Farmed salmon are usually fed pellets made from ground-up fish like herring. Salmon farms have a prodigious appetite for this food, which has increased fishing pressure on creatures like herring, anchovies, krill and other “forage fish” at the bottom of the food web. Demand for fish oil and fish for the table is also a factor.

Now researchers from around the world are suggesting this pressure must be limited. Their motto is “a third for the birds.”

In other words, they write in Friday’s issue of the journal Science, fisheries managers should make sure that forage fish stocks do not fall below one-third of their historic maximum long-term biomass — the total amount of the fish, by weight.

When stocks fall below that level, the researchers write, breeding rates start to falter for seabirds and possibly for predatory fish and marine mammals as well.
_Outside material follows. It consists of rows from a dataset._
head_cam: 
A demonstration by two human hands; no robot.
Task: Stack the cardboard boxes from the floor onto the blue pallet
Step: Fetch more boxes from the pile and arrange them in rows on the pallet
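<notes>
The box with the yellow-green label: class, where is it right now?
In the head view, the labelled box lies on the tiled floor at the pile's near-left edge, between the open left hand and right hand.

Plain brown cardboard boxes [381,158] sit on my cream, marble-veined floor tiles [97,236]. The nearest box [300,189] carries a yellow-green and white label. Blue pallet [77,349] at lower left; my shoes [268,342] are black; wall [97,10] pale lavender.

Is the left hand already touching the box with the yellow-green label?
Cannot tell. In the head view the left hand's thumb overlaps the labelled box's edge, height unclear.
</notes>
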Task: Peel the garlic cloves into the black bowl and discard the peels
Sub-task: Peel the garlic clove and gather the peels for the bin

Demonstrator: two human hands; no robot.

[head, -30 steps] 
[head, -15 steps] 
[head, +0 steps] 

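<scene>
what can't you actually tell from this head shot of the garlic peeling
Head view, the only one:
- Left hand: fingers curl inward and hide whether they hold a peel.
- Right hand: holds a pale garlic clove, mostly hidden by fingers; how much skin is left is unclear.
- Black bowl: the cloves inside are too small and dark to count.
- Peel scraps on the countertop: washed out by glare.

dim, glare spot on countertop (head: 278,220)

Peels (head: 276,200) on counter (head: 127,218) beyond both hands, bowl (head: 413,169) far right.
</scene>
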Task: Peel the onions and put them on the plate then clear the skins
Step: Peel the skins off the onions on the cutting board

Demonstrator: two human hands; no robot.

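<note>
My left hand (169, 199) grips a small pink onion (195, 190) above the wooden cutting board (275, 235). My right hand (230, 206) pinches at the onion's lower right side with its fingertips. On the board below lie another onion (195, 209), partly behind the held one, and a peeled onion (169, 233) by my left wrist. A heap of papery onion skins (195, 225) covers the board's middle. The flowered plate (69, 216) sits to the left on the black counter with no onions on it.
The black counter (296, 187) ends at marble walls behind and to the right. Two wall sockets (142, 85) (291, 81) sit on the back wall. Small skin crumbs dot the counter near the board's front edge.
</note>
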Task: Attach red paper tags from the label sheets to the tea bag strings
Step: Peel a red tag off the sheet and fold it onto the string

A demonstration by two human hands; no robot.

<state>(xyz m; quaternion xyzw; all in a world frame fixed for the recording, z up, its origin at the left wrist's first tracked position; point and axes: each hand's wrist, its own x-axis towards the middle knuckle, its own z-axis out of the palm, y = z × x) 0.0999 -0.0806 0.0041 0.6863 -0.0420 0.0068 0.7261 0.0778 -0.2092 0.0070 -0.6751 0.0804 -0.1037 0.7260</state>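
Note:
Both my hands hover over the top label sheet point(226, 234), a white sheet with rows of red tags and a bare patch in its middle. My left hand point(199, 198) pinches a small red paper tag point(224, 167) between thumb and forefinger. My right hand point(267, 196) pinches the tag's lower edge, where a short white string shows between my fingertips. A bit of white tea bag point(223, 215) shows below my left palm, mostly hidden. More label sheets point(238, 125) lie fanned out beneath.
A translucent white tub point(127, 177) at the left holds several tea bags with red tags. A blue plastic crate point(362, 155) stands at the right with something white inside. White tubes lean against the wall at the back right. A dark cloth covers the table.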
The scientists, from North America, Europe and Africa, say that other studies have linked forage fish abundance to seabird breeding success, but they say their analysis is the first to suggest that one-third of maximum historical abundance is a critical boundary.

The scientists, led by Philippe M. Cury of the Mediterranean and Tropical Halieutic Research Center in Sète, France, studied gulls, kittiwakes, terns, puffins, penguins and other species, in waters off Alaska, New Zealand, Europe, western North America and elsewhere. They said their analysis of data, collected “over multiple decades,” shows that the one-third figure seems to apply regardless of “life history strategies, habitat preferences and population sizes of the seabird species considered.”

They concede that factors like habitat changes, predation on seabirds, interactions among bird species and the birds’ ability to switch to different prey may also play a role. Also, little is known about historic abundance levels of some fish species, making it difficult to define their maximum abundance.

But for most economically important species, “sufficient data to define the threshold” are available, they write.

Read the article in the NY Times.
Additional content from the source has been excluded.